Lesson 8 notes

For myself reading notes is important part of learning experience. On last courses, students have made great summaries of the lectures and that way made it easier to recall things. I wanted to continue writing these notes also in part 2 and I thought that it might be a good idea to gather all these notes into one place. Due to that, I suggest that people share their notes here instead of in discussion thread.

I start by sharing my notes:


Hello guys!

You did a wonderful job Laukinen! I will definitely save it!

Here’s my class notes: https://github.com/WittmannF/fastai-dlpt2-notes/blob/master/lesson-8.md

I love the freedom that writing in markdown provides. It is clean and at the same time allows many complex formatting, including latex equations and images. It will be my default tool for writing my notes during the class. I hope to be useful for those who want to quickly recap some topic that we’ve seen. I did a review this morning, but is still a little chaotic, specially when writing notes from jupyter parts. It is still a working in progress :slight_smile:


Thanks so much to both of you!

@Lankinen: sorry to trouble you, especially after all that hard work, but you could you please move your notes to somewhere that’s not Medium? We don’t need lesson notes for the unreleased course to be actually hidden, but I don’t want them to be promoted/shared until after the MOOC is out in June. Medium does a lot of cross-promoting, which can cause problems if folks not in the course start seeing them and asking about stuff which they don’t yet have access to.

Github or Google docs or threads on the forum are all good options.


There is already a thread for lesson notes collaborative lesson notes.
It’s a wiki as well. It will be great if we can add all different versions of notes there. And collaborate into a really good one as Jeremy suggested.


@Lankinen FYI you could share notes as an ‘unlisted’ draft on Medium too. This isn’t promoted, and is accessible only to those who have the link to the post :slight_smile: You can later publish this publicly.
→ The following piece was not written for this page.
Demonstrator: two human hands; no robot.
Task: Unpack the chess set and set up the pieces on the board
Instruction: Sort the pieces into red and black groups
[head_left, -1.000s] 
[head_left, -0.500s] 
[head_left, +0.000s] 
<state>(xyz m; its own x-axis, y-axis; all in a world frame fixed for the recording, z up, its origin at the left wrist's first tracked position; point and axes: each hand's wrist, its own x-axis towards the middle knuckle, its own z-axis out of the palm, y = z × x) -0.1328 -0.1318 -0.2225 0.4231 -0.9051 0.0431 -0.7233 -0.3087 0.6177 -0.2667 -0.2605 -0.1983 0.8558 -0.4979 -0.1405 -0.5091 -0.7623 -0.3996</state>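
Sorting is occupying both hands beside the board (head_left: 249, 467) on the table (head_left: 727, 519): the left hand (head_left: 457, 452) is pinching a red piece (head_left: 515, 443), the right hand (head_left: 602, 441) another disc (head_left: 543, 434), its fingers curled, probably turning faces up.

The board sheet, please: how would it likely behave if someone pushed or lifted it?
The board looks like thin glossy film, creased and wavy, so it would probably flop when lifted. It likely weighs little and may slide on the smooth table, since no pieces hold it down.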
  • Unlisted stories will not appear in the home feed, profile page, tag page, or search on Medium, nor will they appear in notifications or email digests.
  • To share an unlisted story, simply share the URL of the post. Unlisted stories are not password protected, and anyone who has the link will be able to view the post.

Sorry about that. I will chance it to unlisted right away like @Taka suggested.

1 Like

Thank you for noticing that because I wasn’t available to see the thread. Collaborative notes are great idea and I try to help with those again on this part. From now I will publish notes there.

I am looking for help on the markdown used in this forum. This is so I can use vim and use pandoc to convert from ‘.md’ but also post here parts of what I create. If I wanted to have a footnote in my post is there away here. We have the icons in this reply box but is there more that can be used. In markdown [^1] is a footnote but does not seem to work here.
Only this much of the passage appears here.